* **Problem**: Nothing in the listing may change. Repeat all of it.

* **Data block**:
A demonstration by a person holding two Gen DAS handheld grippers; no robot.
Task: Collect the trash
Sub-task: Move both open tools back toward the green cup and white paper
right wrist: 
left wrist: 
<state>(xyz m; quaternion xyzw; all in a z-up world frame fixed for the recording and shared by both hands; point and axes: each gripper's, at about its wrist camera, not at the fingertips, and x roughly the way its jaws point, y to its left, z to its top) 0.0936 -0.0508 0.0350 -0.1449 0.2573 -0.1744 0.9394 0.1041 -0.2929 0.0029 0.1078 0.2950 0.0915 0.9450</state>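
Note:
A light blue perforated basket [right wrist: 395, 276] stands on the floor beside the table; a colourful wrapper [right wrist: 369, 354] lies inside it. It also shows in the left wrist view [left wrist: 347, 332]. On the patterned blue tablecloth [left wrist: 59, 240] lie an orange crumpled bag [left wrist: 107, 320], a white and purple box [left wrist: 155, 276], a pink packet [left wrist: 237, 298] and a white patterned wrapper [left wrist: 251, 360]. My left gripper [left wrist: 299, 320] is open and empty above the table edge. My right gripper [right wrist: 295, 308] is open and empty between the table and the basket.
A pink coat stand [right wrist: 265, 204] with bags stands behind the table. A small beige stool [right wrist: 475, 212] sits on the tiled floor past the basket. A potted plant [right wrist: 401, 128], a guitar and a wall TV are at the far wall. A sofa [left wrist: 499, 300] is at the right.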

* **Solution to the exercise**:
A demonstration by a person holding two Gen DAS handheld grippers; no robot.
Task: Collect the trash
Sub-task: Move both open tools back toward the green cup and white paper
right wrist: 
left wrist: 
<state>(xyz m; quaternion xyzw; all in a z-up world frame fixed for the recording and shared by both hands; point and axes: each gripper's, at about its wrist camera, not at the fingertips, and x roughly the way its jaws point, y to its left, z to its top) 0.0936 -0.0508 0.0350 -0.1449 0.2573 -0.1744 0.9394 0.1041 -0.2929 0.0029 0.1078 0.2950 0.0915 0.9450</state>
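Note:
A light blue perforated basket [right wrist: 395, 276] stands on the floor beside the table; a colourful wrapper [right wrist: 369, 354] lies inside it. It also shows in the left wrist view [left wrist: 347, 332]. On the patterned blue tablecloth [left wrist: 59, 240] lie an orange crumpled bag [left wrist: 107, 320], a white and purple box [left wrist: 155, 276], a pink packet [left wrist: 237, 298] and a white patterned wrapper [left wrist: 251, 360]. My left gripper [left wrist: 299, 320] is open and empty above the table edge. My right gripper [right wrist: 295, 308] is open and empty between the table and the basket.
A pink coat stand [right wrist: 265, 204] with bags stands behind the table. A small beige stool [right wrist: 475, 212] sits on the tiled floor past the basket. A potted plant [right wrist: 401, 128], a guitar and a wall TV are at the far wall. A sofa [left wrist: 499, 300] is at the right.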

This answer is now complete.